Je suis ravi qu’un tel événement ait lieu en France car cela permettra de mettre plus en lumière notre sport auprès du grand public.

Je suis particulièrement intéressé de voir ce que va donner la nouvelle piste, spécialement créée pour l’occasion à Courchevel, l’Eclipse, dont on parle beaucoup cette année.

Et enfin, j’espère que ce sera un tremplin pour une candidature française à l’organisation des Jeux Olympiques d’hiver.

Pratiquez-vous le ski ou un autre sport d’hiver ? Ou un autre sport ?

Je pratique le ski depuis que j’ai 3 ans, mais depuis que mon fils a rejoint un club, la section ski du Racing Club de France, il y a 4 ans, j’ai la chance de devoir l’accompagner régulièrement à ses stages et d’encadrer, 2 fois par an, les stages de jeunes du Comité de ski de Paris.

J’en ai profité pour devenir juge de compétition de ski alpin pour participer à la vie de notre club.

Je n’ai jamais vraiment pratiqué le ski de compétition, mais en voyant tous ces jeunes courir, j’ai testé une première course et j’ai envie de retenter l’expérience.

J’ai également pratiqué la voile et participé à plusieurs régates.

Envisagez-vous de participer comme spectateur à l’une des épreuves ?

J’aimerai beaucoup, mais le calendrier des vacances scolaires a été modifié pour que les vacances de la Zone A coïncide avec les épreuves des championnats du monde.

Ce sera donc un peu compliqué pour les parisiens, mais si je peux m’organiser, pourquoi pas avec notre club, j’irai avec plaisir.

Quoi qu’il en soit, nous serons tous devant notre poste pour soutenir les athlètes de l’équipe de France sur chacune des épreuves.

Nous soutiendrons également les athlètes étrangers licenciés au Racing Club de France qui pourraient représenter leurs pays sur ces championnats, comme Manon Ouaiss qui a participé aux éditions d’Åre et Cortina et qui s’est qualifiée pour les Jeux Olympiques de Pékin.

Pensez-vous que les athlètes français vont briller pendant cet événement sportif international ?

Oui bien sûr !

Nous avons des athlètes qui ont déjà montré tout leur potentiel comme Alexis Pinturault ou Tessa Worley, mais aussi beaucoup de nouveaux qui montent fort, que ce soit sur les disciplines techniques ou de vitesse.

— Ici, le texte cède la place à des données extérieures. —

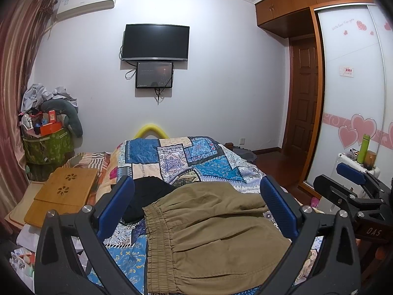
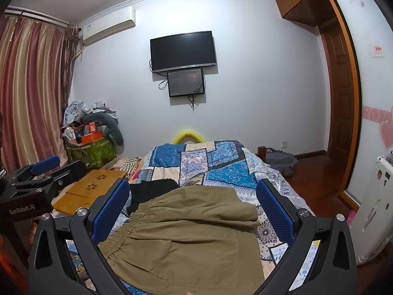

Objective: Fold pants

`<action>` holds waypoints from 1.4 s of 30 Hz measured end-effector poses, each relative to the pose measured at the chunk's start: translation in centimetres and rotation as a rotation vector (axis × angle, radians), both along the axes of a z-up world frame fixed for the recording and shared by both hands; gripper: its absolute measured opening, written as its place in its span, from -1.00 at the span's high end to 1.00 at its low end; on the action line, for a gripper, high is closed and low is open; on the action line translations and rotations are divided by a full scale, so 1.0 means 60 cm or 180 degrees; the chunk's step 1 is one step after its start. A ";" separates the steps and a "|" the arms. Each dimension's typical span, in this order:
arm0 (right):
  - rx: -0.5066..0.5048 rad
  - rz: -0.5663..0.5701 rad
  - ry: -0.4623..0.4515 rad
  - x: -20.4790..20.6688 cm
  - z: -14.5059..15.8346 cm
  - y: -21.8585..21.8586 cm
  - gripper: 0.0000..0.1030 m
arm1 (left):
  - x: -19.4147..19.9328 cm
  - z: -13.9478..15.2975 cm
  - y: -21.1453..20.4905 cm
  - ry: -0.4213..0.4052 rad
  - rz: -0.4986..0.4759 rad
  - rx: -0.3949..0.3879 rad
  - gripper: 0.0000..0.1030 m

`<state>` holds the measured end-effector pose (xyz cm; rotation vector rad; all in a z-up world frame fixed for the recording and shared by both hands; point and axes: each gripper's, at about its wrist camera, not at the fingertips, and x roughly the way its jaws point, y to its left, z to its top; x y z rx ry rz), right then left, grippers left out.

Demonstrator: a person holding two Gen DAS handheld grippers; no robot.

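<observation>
Khaki pants (image 1: 211,231) (image 2: 186,233) with a gathered elastic waistband lie folded on the patchwork bedspread (image 1: 196,159) (image 2: 208,162), waistband to the left. A black garment (image 1: 147,196) (image 2: 152,189) lies just beyond them on the left. My left gripper (image 1: 196,186) is open, raised above the pants, its blue pads spread wide with nothing between them. My right gripper (image 2: 194,189) is open too, hovering over the same pants. Each gripper shows at the edge of the other's view: the right gripper (image 1: 353,179) and the left gripper (image 2: 44,167).
A bamboo lap tray (image 1: 66,191) (image 2: 93,189) rests on the bed's left side. A green basket (image 1: 46,145) heaped with clutter stands by the curtain. A white suitcase (image 2: 373,209) and wardrobe (image 1: 353,86) are on the right. A TV (image 1: 156,43) hangs on the far wall.
</observation>
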<state>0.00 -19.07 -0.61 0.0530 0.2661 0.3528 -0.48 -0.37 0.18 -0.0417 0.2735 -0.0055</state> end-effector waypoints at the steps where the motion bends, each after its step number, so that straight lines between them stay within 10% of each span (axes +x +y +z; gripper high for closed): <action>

Et puis un Mathieu Faivre peut nous refaire la même qu’à Cortina. Et pourquoi pas avoir Johan Clarey sur la boîte. Ce serait génial.

Les athlètes français ont toujours la capacité de nous surprendre et de se transcender sur de tels événements, donc j’espère entendre plein de Marseillaises.

Imaginez maintenant que vous allez vivre une journée de ces championnats du monde à Courchevel et Méribel. Quelle serait votre journée idéale ?

Une journée idéale sur les mondiaux ?

Me lever tôt pour voir la mise en place de la course, la reconnaissance avec mes amis et les jeunes du club. Croiser des athlètes, des coachs ou des techniciens, discuter un peu avec eux et ensuite assister à une course avec une victoire française.

Ensuite aller skier et voir la piste au plus près, croiser des athlètes, refaire la course avec les amis et se coucher tôt après un bon dîner pour profiter du lendemain.